◆ The task ◆
Reproduce the listing below exactly, except for its pictures.
#### Dataset excerpt
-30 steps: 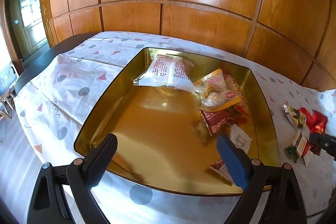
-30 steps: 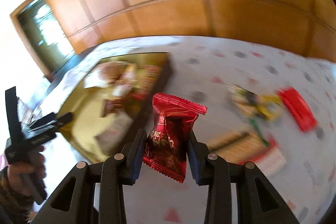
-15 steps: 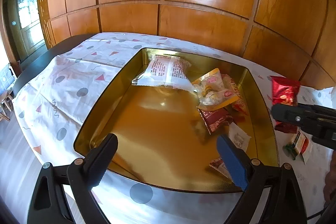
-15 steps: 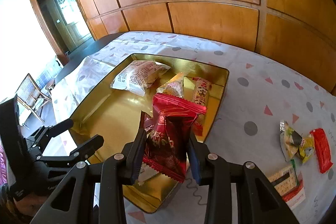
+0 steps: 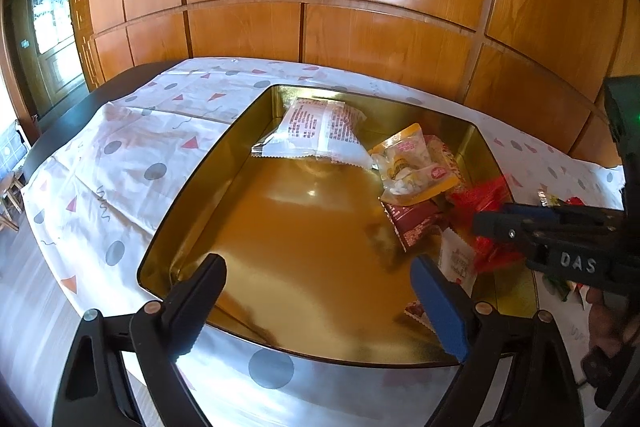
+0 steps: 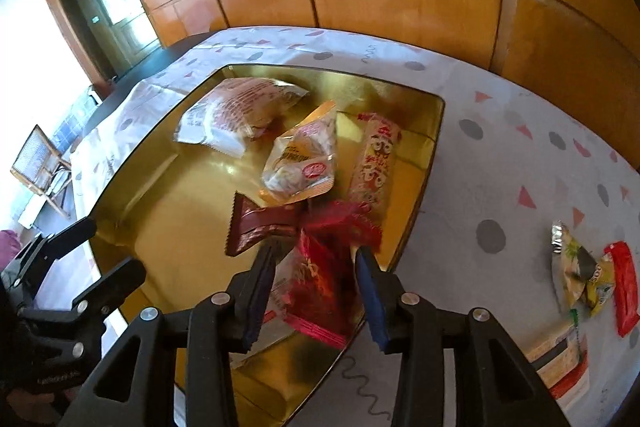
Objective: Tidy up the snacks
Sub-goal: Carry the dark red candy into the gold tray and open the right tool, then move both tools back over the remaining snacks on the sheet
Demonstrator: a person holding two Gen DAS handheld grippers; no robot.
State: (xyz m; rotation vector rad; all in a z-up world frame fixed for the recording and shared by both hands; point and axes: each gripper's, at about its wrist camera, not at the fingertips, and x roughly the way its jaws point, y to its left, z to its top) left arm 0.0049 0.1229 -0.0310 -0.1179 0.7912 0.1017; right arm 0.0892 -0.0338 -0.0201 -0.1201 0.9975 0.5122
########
◆ Exercise response ◆
-30 steps: 
-30 steps: 
-15 steps: 
-15 steps: 
+0 steps: 
+0 steps: 
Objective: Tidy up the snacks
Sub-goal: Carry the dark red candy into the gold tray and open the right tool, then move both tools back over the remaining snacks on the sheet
Demonstrator: a person holding two Gen DAS handheld grippers; no robot.
State: (xyz m; rotation vector rad; all in a z-up world frame fixed for the recording and shared by both hands; point and axes: each gripper's, at about its wrist camera, not at the fingertips, and x roughly the way its jaws point, y to its left, z to its top) left arm 0.0049 0.1229 -0.0310 -0.1179 0.7912 0.1017; right arm 0.0892 -0.0338 -0.0201 -0.1201 0.9975 0.5122

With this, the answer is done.